[Data provided Boundary: Start]

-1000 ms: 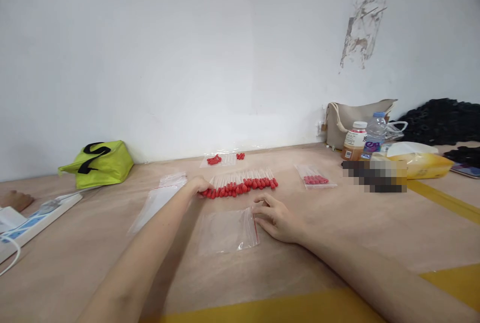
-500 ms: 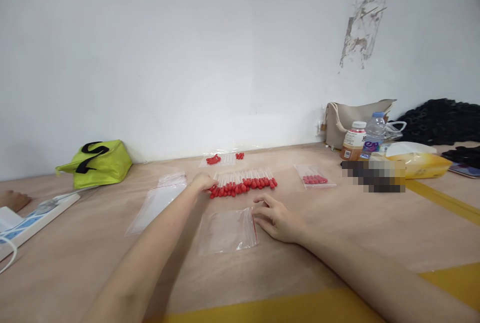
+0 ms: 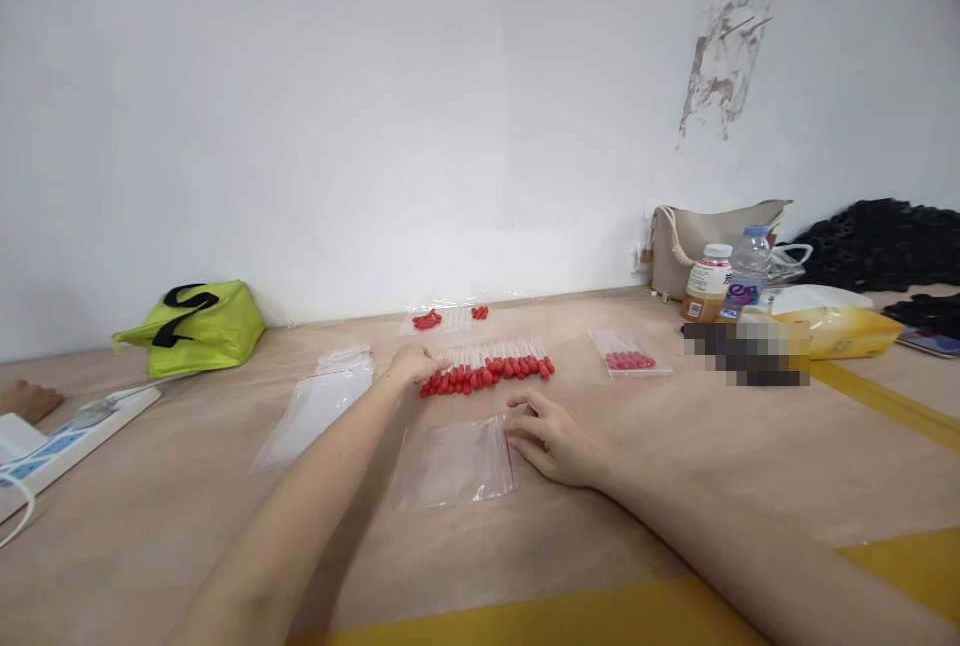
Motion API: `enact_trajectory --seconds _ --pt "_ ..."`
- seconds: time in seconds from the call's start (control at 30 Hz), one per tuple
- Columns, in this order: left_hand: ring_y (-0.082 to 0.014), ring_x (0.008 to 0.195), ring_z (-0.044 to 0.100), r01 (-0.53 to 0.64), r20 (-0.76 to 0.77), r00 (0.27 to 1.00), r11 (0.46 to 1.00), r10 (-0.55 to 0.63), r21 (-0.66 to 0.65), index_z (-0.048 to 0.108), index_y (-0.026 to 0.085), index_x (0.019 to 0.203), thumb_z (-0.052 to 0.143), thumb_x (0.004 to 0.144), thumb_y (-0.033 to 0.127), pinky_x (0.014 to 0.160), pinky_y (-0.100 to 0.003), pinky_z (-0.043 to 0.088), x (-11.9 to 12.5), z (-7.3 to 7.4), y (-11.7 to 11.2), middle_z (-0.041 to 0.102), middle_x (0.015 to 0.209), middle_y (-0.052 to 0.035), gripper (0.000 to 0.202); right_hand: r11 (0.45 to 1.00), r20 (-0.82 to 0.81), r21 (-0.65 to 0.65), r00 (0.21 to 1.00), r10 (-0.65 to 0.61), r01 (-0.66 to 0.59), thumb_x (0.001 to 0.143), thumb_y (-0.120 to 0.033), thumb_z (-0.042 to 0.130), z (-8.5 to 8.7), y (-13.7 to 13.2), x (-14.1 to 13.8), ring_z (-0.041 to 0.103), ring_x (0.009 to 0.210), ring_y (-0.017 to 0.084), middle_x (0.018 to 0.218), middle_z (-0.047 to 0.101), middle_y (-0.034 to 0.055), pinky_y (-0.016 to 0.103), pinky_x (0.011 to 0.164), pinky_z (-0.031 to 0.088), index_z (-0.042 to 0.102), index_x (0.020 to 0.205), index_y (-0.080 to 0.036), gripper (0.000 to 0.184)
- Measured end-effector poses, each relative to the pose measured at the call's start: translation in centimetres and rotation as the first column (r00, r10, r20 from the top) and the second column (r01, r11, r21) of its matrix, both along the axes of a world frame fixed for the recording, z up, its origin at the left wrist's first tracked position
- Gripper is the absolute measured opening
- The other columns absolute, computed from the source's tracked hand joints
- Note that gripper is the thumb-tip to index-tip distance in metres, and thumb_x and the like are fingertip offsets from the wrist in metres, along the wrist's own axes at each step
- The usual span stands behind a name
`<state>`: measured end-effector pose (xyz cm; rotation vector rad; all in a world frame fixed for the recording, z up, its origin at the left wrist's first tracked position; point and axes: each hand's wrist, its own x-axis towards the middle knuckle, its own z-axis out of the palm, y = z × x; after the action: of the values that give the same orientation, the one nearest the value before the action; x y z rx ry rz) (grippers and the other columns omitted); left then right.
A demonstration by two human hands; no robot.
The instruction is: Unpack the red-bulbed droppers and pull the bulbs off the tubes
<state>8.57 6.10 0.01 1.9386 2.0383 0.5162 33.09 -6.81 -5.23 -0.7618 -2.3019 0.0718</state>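
In the head view a row of red-headed white sticks (image 3: 514, 365) lies side by side in the middle, heads toward me. My left hand (image 3: 415, 364) is at the row's left end, its fingertips drawn together over the shafts; how many sticks they pinch, if any, I cannot make out. A clear zip bag (image 3: 450, 461) lies flat in front of the row. Curved and apart, the fingers of my right hand (image 3: 559, 438) rest by the bag's right edge, where the red zip strip runs.
Several clear bags (image 3: 315, 416) lie left of my left arm. A bag of red-headed sticks (image 3: 630, 358) is to the right, another packet (image 3: 454, 318) near the wall. A green bag (image 3: 210, 326), power strip (image 3: 82, 441), bottles (image 3: 707, 286) and another person's hand (image 3: 28, 399) are around.
My left hand has shifted slightly right, farther over the left end of the row of sticks. My right hand and the clear bag look nearly unchanged.
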Motion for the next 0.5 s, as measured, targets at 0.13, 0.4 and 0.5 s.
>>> enact_trajectory --seconds 0.13,0.4,0.5 --pt "-0.0131 0.043 0.05 0.013 0.004 1.0 0.996 -0.013 0.09 0.05 0.017 0.051 0.056 0.065 0.047 0.046 -0.022 0.034 -0.5 0.5 -0.9 0.051 0.041 0.0013 0.034 1.0 -0.012 -0.027 1.0 -0.007 0.007 0.079 -0.016 0.047 0.0 0.1 -0.1 0.054 0.079 0.014 0.093 0.053 0.0068 0.028 0.071 0.044 0.059 0.093 -0.019 0.018" --pt "-0.0141 0.069 0.057 0.277 -0.023 0.958 0.898 -0.287 0.343 0.059 0.018 0.076 0.04 0.082 0.039 0.063 -0.023 0.042 -0.2 -0.6 -9.8 0.062 0.073 -0.0019 0.03 0.996 -0.161 -0.094 0.987 -0.014 -0.001 0.081 -0.027 0.05 1.1 -0.8 -1.1 0.052 0.085 0.015 0.092 0.054 0.0076 0.03 0.076 0.044 0.057 0.099 -0.018 0.021" --pt "-0.0173 0.102 0.052 0.544 -0.048 0.828 0.779 -0.559 0.312 0.057 0.021 0.104 0.036 0.086 0.038 0.087 -0.029 0.04 -0.1 -2.0 -13.4 0.058 0.109 -0.0059 0.032 0.997 -0.099 -0.072 0.995 0.005 -0.012 0.079 -0.038 0.053 1.4 -1.3 -1.5 0.05 0.098 0.018 0.107 0.053 0.0088 0.036 0.085 0.04 0.056 0.108 -0.022 0.033"
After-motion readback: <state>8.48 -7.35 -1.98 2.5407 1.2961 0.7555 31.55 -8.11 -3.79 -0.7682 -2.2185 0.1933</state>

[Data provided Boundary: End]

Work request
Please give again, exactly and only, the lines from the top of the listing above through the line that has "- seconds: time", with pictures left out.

Result for this exercise
-1000 ms: 
-500 ms: 
+0 ms: 
Motion API: `enact_trajectory --seconds _ --pt "_ ..."`
- seconds: time in seconds from the call's start (control at 30 Hz), one per tuple

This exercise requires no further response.